Colin would adore having his feet rubbed, among other places. “You’re not the least bit tipsy, are you?” He’d have to return her to her sisters if she was.
“I am drunk on the pleasure of your company,” she said, quite briskly. “You argued with me at the orphanage, Colin. Went figuratively toe to toe with me. Nobody has paid me that compliment since I was six years old. You don’t treat me as if I’m a porcelain shepherdess perched too near the edge of the mantel, and that makes me happy.”
He had no idea what she was going on about, but she was either able to hold her cordial, or exercise restraint around an open bottle. Regardless, he approved. A wife who was too fond of drink, no matter how lovely, sweet, delightful, and passionate, would always cause a man worry.
Colin kissed Anwen, and the closeness necessitated by that liberty meant he caught a whiff of her, up close, where she was warm and well-endowed. Her lemony fragrance acquired a spicy undertone, much as Colin’s falls acquired a snugness.
A wife who greeted her husband like this, who listened to him, who saw him honestly, who took his troubles to heart, such a wife would be…
Wife.
Husbands had wives. For the first time, Colin envied them that good fortune. “Hamish and Megan are happy with each other,” Co
lin said, “and I know they had their differences. He’s deliriously happy. I’ve never seen Hamish so happy. He glows with it. He laughs, he—”
Anwen’s fingers had gone still. “Megan too.

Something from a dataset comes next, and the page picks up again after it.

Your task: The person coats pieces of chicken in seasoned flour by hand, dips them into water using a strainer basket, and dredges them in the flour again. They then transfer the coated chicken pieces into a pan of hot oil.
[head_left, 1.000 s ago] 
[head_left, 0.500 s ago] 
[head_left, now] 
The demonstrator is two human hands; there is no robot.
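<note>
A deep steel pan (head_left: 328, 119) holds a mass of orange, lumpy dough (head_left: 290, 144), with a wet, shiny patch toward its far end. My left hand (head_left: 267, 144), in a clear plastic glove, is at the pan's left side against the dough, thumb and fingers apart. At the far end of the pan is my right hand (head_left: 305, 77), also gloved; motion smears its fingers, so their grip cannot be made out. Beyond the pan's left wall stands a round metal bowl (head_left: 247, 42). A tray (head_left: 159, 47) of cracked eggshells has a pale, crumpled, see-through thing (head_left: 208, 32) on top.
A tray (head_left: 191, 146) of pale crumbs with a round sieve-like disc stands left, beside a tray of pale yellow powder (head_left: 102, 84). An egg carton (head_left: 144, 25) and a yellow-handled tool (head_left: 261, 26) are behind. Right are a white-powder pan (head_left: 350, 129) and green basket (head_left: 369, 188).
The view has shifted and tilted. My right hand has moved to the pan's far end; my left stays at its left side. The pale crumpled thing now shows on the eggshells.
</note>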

I watched her walk up the church aisle on her wedding day, and I wondered, what fools, what blind idiots, said my sister was plain? She’s never been plain, and to Hamish MacHugh she never will be.”
A certainty took possession of Colin’s heart, a knowing born of instinct, but also of sense and experience. Anwen Windham was different, special, and precious. For a long moment, he simply held her, savoring a sense of peace where all had been frustration and tumult before.
“I’d like to ask you something, Anwen.”
She rested her head against his shoulder, the weight of her in his arms exceeding even perfection, and achieving a sense of completion.
“Ask me anything. I’ll argue with you if we disagree.”
That pleased her, so it pleased Colin. “Would you think me very forward if I requested permission from Moreland to pay you my addresses? Please be honest, because with you, I want no posturing, no prevaricating to spare me embarrassment. I’m known to be precipitous, but that’s not truly my nature. I can be patient, it’s just that—”
“Yes, I would think you forward.”
Well, all right, then. Colin’s heart sank, but he couldn’t blame her. They hadn’t known each other long, and her family had much more consequence than his. He’d bear up, somehow, under a disappointment that made his earlier foul language look like casual remarks in the church yard.
“I would think you forward,” Anwen said, “and I would approve heartily of your initiative. I am so blessed sick of wasting each spring on the company of men I cannot esteem, and I esteem you ferociously, Colin MacHugh.”
That was…that was a yes. That was permission to court, and a lady did not grant permission to court unless she was mightily impressed with a fellow.
“Are you sure, Anwen? Are you very, very sure?”
She scooted around, so she was facing him. “I’m very, very sure, and the door is very, very locked.”